Data excerpt:
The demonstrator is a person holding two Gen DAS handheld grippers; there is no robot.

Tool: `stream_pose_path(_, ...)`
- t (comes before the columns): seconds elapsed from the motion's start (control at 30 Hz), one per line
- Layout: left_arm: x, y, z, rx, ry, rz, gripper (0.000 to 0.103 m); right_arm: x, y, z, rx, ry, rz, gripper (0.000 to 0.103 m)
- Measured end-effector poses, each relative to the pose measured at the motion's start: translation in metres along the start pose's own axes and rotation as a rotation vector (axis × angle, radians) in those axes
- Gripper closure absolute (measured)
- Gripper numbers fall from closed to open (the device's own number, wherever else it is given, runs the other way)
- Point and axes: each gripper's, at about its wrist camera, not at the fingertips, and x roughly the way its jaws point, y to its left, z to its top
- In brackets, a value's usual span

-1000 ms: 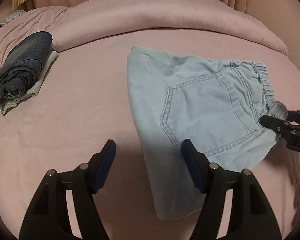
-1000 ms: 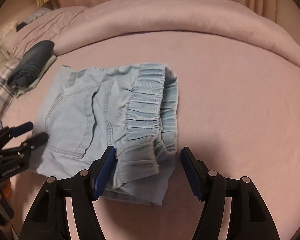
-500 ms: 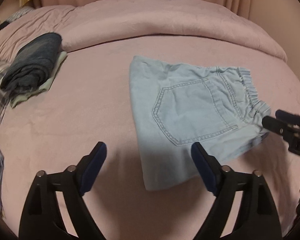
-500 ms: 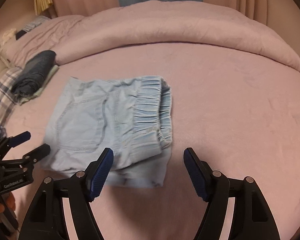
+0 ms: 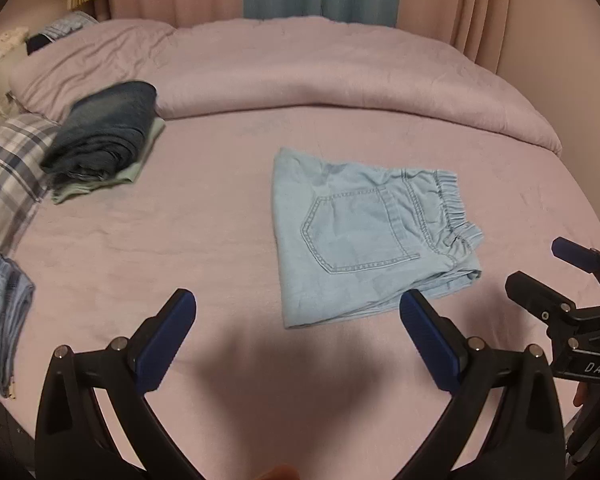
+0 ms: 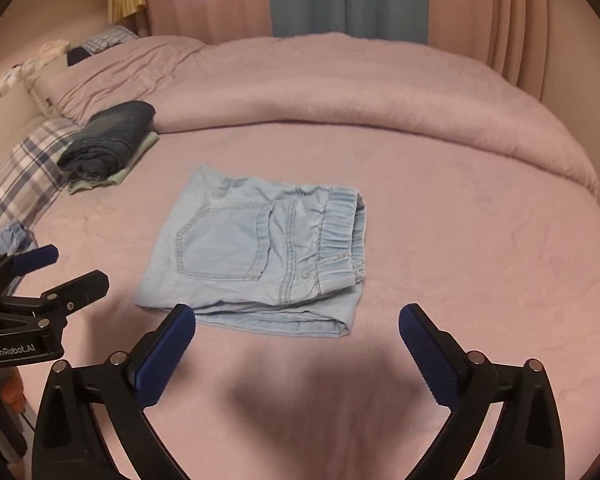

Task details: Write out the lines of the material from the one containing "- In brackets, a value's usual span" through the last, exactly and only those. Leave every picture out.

Answer space:
- In brackets, a value's usual span

-1000 ms: 
-1000 ms: 
-500 ms: 
-500 ms: 
+0 ms: 
+0 ms: 

This output has been given in full.